La Unión Europea prepara represalia de 93,000 millones de euros ante amenazas arancelarias de Trump

La Unión Europea (UE) ha comenzado a coordinar una respuesta económica sin precedentes tras la reciente amenaza del presidente Donald Trump de imponer aranceles a las naciones europeas que se oponen a sus ambiciones sobre Groenlandia.

El bloque europeo está considerando reactivar un paquete de contramedidas por un valor de 93,000 millones de euros (aprox. 108,000 millones de dólares) en aranceles sobre productos estadounidenses.

Esta medida surge como respuesta directa al plan de la administración Trump de aplicar un gravamen del 10% —que podría escalar hasta el 25% en junio— a ocho países europeos (incluidos Alemania, Francia y el Reino Unido) que han desplegado tropas o expresado apoyo soberano a Dinamarca sobre el territorio ártico.

El conflicto ha llevado a Bruselas a desempolvar el llamado Instrumento Anti-Coerción (ACI), una herramienta de defensa comercial conocida internamente como la «gran bazuca».

Aunque originalmente fue diseñado para responder a presiones económicas de potencias como China, líderes europeos como el presidente francés Emmanuel Macron están impulsando su activación contra Estados Unidos.

El ACI permitiría a la Comisión Europea imponer no solo aranceles a bienes físicos, sino también restricciones a la inversión extranjera directa, bloqueos en el comercio de servicios y la exclusión de empresas estadounidenses de licitaciones públicas, marcando un cambio estructural en la defensa económica del continente.
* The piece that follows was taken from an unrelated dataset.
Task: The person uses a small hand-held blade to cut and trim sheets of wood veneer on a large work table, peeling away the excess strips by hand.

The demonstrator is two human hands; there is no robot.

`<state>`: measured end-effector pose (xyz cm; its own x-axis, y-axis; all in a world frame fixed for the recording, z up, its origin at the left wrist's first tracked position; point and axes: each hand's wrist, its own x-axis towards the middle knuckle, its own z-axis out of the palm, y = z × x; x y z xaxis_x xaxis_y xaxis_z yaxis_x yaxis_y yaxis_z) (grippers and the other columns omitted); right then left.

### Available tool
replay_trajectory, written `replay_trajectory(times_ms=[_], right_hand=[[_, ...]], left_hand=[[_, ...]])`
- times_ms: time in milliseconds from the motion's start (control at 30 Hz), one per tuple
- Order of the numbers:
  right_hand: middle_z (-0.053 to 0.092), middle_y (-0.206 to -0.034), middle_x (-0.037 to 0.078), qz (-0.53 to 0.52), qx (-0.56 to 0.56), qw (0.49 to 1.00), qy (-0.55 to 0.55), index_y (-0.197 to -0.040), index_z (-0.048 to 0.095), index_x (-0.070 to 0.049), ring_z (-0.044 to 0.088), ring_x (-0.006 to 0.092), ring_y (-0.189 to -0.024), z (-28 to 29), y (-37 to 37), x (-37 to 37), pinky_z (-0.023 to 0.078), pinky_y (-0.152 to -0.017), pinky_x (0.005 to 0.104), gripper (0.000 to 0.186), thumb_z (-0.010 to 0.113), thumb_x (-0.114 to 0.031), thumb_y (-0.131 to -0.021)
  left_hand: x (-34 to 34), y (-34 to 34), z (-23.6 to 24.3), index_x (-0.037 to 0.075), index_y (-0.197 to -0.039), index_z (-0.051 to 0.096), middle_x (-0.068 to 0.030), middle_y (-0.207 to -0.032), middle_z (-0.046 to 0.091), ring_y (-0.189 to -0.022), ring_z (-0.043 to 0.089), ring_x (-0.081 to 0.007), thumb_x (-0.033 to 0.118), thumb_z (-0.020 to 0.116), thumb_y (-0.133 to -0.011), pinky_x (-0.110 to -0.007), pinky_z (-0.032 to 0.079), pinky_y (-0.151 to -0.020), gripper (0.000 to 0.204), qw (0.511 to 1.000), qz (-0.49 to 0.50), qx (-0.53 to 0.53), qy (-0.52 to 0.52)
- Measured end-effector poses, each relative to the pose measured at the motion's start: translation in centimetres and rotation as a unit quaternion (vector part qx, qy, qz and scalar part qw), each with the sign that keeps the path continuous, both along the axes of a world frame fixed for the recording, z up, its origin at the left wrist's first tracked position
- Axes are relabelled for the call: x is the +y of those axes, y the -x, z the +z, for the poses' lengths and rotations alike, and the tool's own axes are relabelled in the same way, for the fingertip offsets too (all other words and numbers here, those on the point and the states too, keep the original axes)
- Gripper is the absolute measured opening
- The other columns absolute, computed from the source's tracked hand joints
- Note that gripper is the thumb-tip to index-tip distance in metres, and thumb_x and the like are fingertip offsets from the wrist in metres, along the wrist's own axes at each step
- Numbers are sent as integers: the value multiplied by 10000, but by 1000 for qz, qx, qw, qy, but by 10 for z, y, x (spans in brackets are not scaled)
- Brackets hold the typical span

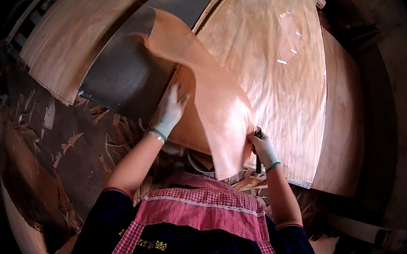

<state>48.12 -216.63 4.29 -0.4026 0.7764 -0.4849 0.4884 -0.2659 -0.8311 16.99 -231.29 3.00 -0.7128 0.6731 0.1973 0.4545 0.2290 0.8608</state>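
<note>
A thin reddish-brown wood veneer sheet (pixel 216 98) is lifted and curled in front of me, its far end bending over a dark flat panel. My left hand (pixel 170 111), in a white glove with a green cuff, is at its left side, fingers apart. Beneath the curl lies another brown veneer piece (pixel 189 125). My right hand (pixel 264 149), also gloved, is closed around a dark, narrow hand tool (pixel 258 164) near the curled sheet's right edge. The tool's exact kind cannot be made out. A large pale veneer sheet (pixel 285 106) lies flat beyond it.
The dark smooth panel (pixel 124 74) lies left of centre, with a stack of veneer (pixel 68 48) farther left. White tape strips (pixel 282 62) mark a patch on the pale sheet. More veneer (pixel 342 126) lies at right. Torn scraps (pixel 123 136) litter the floor.
</note>
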Motion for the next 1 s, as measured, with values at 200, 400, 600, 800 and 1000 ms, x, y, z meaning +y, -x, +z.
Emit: replay_trajectory(times_ms=[200,400,600,800,1000], right_hand=[[650,-760,-13,189,4,982,4,-933,658,-41,528,56,-619,86,11,41,395,-535,217,149,669,-178,-873],[659,-769,-7,258,-10,965,-51,-935,637,-33,508,39,-603,173,43,61,365,-511,202,159,660,-183,-888],[601,-683,-20,155,-43,987,-27,-842,648,-79,423,46,-495,147,-58,66,328,-452,213,155,644,-219,-906],[669,-728,9,-17,-66,993,97,-890,693,-99,452,48,-508,33,-154,1,352,-472,199,129,672,-225,-904],[672,-749,31,-19,39,972,230,-1039,627,-54,547,68,-543,-11,-99,-36,423,-476,212,166,648,-142,-900]], left_hand=[[-23,-50,-1,94,-1452,413,-78,-1444,477,-1319,450,-234,659,383,-950,-389,398,-1049,757,690,-5,-699,-187],[-3,-22,16,74,-1281,558,-67,-1224,625,-1103,604,-195,390,540,-968,-371,508,-927,445,741,2,-642,-195],[41,-83,18,46,-1099,623,-75,-999,686,-873,670,-176,61,619,-909,-304,573,-746,191,809,-78,-564,-147],[71,-133,-21,1,-995,622,-17,-931,639,-873,562,-106,108,653,-881,-275,470,-830,160,937,-127,-323,-41],[74,-72,-40,0,-937,562,-40,-885,601,-876,567,-154,71,615,-873,-303,480,-824,109,963,-145,-227,15]])
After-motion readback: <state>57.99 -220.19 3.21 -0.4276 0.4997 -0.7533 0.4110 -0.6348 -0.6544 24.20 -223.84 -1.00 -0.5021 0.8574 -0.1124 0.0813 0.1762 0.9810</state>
La escalada también ha puesto en riesgo el frágil pacto comercial alcanzado el verano pasado entre la presidenta de la Comisión Europea, Ursula von der Leyen, y la Casa Blanca.

Diversos grupos políticos en el Parlamento Europeo han señalado que la ratificación de dicho acuerdo es ahora «imposible» mientras persistan las tácticas de «chantaje económico» vinculadas a la soberanía de Groenlandia.

Por su parte, el Departamento del Tesoro de EE. UU. ha reafirmado que los aranceles son una herramienta de negociación legítima para asegurar lo que consideran intereses de seguridad nacional críticos en el Ártico, acusando a Europa de proyectar debilidad frente a otras potencias globales.

Para los mercados internacionales, esta confrontación representa el riesgo de una guerra comercial transatlántica de gran escala que podría afectar industrias clave como la automotriz, la tecnológica y la de aviación.

Mientras los diplomáticos intentan calmar las aguas antes de la cumbre de Davos, la incertidumbre sobre la integridad territorial de Groenlandia se ha transformado en un catalizador de inestabilidad financiera.

El desenlace de esta disputa pondrá a prueba no solo la resiliencia de la economía europea, sino también la solidez de la alianza de la OTAN en un momento donde la seguridad y el comercio parecen haberse vuelto inseparables para la política exterior de los Estados Unidos.